September 4th 2017
Coursera Data Science Capstone Project
Natural Language Processing is a field of data science concerned with building models and software to improve computer-human interaction. A commercial example of this is next-word prediction apps for mobile devices, such as SwiftKey. https://swiftkey.com/en
As the capstone project for the Coursera Data Science Certification, a Shiny app has been developed using a simple n-gram model to predict the next word in a sentence.

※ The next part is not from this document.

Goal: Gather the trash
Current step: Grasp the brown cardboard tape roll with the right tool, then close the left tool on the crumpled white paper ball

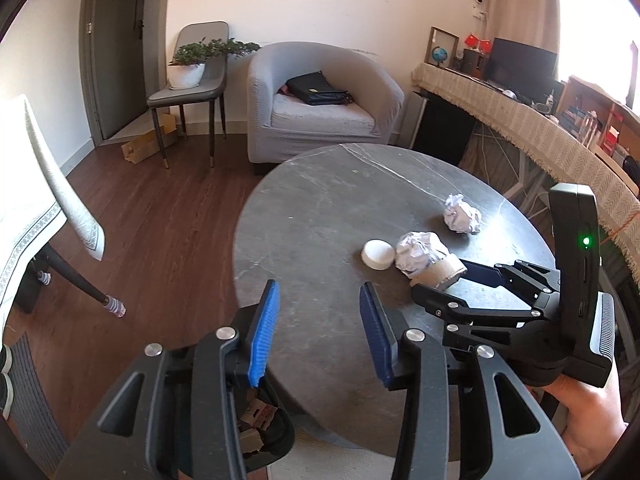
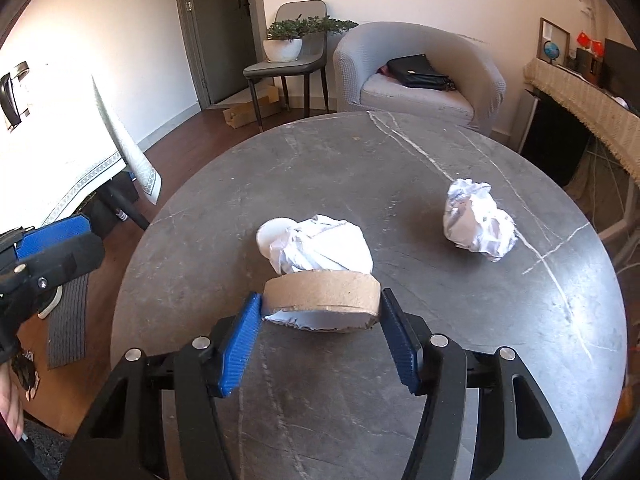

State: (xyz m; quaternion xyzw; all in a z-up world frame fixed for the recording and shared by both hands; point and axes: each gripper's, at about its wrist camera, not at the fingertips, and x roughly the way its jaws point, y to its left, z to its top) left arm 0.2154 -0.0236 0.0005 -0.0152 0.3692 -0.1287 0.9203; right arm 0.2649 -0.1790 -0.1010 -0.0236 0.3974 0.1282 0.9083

Emphasis has been placed on speed of the prediction algorithm, since it is infeasible to wait several moments for the program to generate a result.
# Create a document-feature matrix of 5-word phrases:
five_grams <- dfm(all_sample, ngrams = 5, verbose = FALSE)
# Sum occurances of each 5-word phrase across all documents, and store as a data.table:
five_freq <- as.data.frame(col_sums(five_grams, na.rm=T))
fivegrams_Frequency <- data.table(NGram = rownames(five_freq), Frequency = five_freq[,1])
# Keep ngrams that appear more than once:
fivegrams_Frequency <- fivegrams_Frequency[Frequency>1]
# An excerpt of the model function predictwords()
ngramtables <- fread("ngrams.csv")
input <- removePunctuation(input)
input <- stripWhitespace(input)
input <- char_tolower(input)
fourwordsample <- word(input, start = -4, end = -1, sep=" ")
return5 <- ngramtables[Initial==fourwordsample]
return5 <- head(return5[order(-Frequency), Final], 1)
The published Shiny app can be found at this link: https://dboucher.shinyapps.io/n-gram_word_prediction/
Below is an example of the model prediction:
predictword("it would mean the")
Read 77.7% of 2186699 rows
Read 98.3% of 2186699 rows
Read 2186699 rows and 3 (of 3) columns from 0.050 GB file in 00:00:04
[1] "world"
predictword("can i get what i")
[1] "want"